(Dataset excerpts)

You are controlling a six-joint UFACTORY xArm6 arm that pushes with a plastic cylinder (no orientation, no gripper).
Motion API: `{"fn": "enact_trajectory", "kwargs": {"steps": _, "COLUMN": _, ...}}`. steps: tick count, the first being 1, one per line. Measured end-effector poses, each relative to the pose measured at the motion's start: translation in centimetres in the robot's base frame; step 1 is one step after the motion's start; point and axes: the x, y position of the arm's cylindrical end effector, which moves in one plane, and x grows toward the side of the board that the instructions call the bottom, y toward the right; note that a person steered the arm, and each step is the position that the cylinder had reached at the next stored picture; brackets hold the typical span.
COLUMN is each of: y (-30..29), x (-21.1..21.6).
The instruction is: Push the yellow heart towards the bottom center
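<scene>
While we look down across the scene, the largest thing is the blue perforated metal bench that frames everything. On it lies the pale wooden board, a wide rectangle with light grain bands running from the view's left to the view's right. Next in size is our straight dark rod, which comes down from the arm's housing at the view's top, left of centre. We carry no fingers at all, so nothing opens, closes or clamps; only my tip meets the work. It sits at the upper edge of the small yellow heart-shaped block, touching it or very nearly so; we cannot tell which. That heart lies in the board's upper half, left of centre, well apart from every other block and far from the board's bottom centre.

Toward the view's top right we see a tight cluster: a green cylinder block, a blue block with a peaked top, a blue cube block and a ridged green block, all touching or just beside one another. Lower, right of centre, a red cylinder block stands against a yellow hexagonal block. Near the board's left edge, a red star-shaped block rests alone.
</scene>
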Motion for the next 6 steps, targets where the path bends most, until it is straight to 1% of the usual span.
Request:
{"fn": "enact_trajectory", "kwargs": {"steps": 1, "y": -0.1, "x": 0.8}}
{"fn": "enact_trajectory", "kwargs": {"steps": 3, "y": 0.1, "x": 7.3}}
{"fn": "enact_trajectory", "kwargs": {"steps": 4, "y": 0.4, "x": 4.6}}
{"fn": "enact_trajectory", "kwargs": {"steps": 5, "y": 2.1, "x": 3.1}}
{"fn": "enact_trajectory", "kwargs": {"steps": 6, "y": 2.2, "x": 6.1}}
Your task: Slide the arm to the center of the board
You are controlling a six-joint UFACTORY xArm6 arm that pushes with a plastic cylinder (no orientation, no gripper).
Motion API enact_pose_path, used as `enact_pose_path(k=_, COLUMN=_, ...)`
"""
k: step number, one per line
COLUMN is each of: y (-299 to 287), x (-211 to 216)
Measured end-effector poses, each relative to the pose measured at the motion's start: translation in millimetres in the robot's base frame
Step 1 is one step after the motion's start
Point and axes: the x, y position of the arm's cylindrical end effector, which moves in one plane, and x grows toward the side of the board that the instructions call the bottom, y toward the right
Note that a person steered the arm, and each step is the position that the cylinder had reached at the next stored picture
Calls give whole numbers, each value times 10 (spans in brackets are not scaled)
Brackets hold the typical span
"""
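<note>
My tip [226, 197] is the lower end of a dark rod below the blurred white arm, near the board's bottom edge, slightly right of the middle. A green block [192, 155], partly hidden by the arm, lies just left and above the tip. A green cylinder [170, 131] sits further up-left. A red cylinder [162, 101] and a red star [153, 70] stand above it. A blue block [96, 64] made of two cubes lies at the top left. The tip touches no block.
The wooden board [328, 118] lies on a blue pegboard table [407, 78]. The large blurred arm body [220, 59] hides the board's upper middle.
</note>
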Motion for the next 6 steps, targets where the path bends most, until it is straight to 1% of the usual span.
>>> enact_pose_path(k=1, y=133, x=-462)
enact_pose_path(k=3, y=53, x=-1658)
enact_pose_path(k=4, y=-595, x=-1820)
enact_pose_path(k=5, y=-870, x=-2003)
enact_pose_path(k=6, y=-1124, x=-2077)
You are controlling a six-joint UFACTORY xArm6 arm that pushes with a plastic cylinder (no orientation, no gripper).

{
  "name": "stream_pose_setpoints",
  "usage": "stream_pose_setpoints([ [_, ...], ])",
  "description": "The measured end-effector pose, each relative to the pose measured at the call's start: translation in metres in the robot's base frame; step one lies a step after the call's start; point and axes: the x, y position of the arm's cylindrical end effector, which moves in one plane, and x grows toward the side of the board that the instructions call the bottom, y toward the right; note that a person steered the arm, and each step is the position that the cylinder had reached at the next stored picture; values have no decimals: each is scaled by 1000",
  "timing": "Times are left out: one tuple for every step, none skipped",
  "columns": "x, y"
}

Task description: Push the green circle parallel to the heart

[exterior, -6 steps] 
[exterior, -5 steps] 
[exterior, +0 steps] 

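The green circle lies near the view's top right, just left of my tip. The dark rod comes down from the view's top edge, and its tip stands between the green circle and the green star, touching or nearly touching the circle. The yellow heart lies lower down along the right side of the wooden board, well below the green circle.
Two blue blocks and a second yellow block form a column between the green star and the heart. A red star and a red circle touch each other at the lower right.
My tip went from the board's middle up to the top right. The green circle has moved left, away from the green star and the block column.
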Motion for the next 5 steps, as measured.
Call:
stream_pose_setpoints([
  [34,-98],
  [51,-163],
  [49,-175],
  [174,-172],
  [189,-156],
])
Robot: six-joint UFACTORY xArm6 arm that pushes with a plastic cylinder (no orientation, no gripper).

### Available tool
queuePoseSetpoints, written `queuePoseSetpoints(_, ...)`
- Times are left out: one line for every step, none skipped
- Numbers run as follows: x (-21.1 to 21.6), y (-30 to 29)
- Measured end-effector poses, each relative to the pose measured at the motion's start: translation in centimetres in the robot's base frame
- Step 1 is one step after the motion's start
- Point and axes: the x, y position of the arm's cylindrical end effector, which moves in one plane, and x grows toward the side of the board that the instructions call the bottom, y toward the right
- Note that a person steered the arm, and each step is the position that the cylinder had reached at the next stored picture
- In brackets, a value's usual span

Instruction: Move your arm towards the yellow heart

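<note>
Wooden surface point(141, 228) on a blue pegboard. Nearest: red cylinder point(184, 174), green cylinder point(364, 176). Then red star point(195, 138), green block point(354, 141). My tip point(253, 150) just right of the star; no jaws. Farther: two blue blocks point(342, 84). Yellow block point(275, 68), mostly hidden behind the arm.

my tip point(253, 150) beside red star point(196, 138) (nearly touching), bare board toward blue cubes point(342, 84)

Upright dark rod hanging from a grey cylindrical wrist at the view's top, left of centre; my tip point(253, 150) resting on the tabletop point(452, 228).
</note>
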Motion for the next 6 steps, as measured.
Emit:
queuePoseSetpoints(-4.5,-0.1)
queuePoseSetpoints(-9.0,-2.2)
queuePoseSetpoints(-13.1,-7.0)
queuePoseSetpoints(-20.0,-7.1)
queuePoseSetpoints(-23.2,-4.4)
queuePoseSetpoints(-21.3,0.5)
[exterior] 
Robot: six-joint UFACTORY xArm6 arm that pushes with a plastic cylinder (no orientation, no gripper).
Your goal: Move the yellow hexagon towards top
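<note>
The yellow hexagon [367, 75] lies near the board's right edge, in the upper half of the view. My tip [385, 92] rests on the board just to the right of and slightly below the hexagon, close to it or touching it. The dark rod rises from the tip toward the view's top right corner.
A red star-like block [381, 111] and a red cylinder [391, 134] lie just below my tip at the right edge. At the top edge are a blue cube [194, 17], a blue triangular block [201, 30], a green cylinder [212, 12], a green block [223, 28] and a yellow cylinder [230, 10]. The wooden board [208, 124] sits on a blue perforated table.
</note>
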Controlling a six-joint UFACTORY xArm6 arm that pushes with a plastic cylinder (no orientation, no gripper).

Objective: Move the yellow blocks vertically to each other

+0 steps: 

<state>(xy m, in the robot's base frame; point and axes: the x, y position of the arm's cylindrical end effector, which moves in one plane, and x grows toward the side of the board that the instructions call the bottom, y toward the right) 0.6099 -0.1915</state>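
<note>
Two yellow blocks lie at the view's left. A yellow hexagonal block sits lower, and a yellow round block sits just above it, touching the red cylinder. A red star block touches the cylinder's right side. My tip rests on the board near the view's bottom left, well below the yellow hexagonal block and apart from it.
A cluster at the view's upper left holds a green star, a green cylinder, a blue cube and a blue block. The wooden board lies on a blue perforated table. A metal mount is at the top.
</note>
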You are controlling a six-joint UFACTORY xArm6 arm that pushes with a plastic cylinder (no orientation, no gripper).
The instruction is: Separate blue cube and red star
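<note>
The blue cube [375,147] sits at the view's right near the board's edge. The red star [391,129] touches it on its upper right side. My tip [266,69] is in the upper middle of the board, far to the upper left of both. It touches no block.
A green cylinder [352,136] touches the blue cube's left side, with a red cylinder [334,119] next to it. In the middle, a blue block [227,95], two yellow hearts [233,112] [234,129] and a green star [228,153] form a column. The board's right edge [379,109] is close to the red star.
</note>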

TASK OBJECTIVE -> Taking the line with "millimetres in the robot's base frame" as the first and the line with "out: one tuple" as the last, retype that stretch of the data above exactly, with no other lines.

ANSWER AREA ->
Measured end-effector poses, each relative to the pose measured at the motion's start: translation in millimetres in the robot's base frame
Step 1 is one step after the motion's start
Point and axes: the x, y position of the arm's cylindrical end effector, which moves in one plane, and x grows toward the side of the board that the instructions call the bottom, y toward the right
Note that a person steered the arm, and each step is the position that the cylinder had reached at the next stored picture
Calls give whole numbers, each value times 10 (spans in brackets are not scaled)
Brackets hold the typical span
"""
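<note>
My tip [226, 197] is the lower end of a dark rod below the blurred white arm, near the board's bottom edge, slightly right of the middle. A green block [192, 155], partly hidden by the arm, lies just left and above the tip. A green cylinder [170, 131] sits further up-left. A red cylinder [162, 101] and a red star [153, 70] stand above it. A blue block [96, 64] made of two cubes lies at the top left. The tip touches no block.
The wooden board [328, 118] lies on a blue pegboard table [407, 78]. The large blurred arm body [220, 59] hides the board's upper middle.
</note>
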Motion for the next 6 steps, targets where the path bends most, until it is straight to 1% of the usual span.
>>> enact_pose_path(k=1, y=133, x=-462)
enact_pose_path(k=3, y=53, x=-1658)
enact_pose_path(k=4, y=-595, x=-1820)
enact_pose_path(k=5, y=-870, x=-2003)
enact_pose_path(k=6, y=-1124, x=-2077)
You are controlling a six-joint UFACTORY xArm6 arm that pushes with a plastic cylinder (no orientation, no gripper).

{
  "name": "stream_pose_setpoints",
  "usage": "stream_pose_setpoints([ [_, ...], ])",
  "description": "The measured end-effector pose, each relative to the pose measured at the call's start: translation in metres in the robot's base frame; step one lies a step after the call's start; point and axes: the x, y position of the arm's cylindrical end effector, which moves in one plane, and x grows toward the side of the board that the instructions call the bottom, y toward the right; note that a person steered the arm, and each step is the position that the cylinder had reached at the next stored picture; values have no decimals: each is scaled by 1000",
  "timing": "Times are left out: one tuple for every step, none skipped",

Nothing else belongs to this exercise.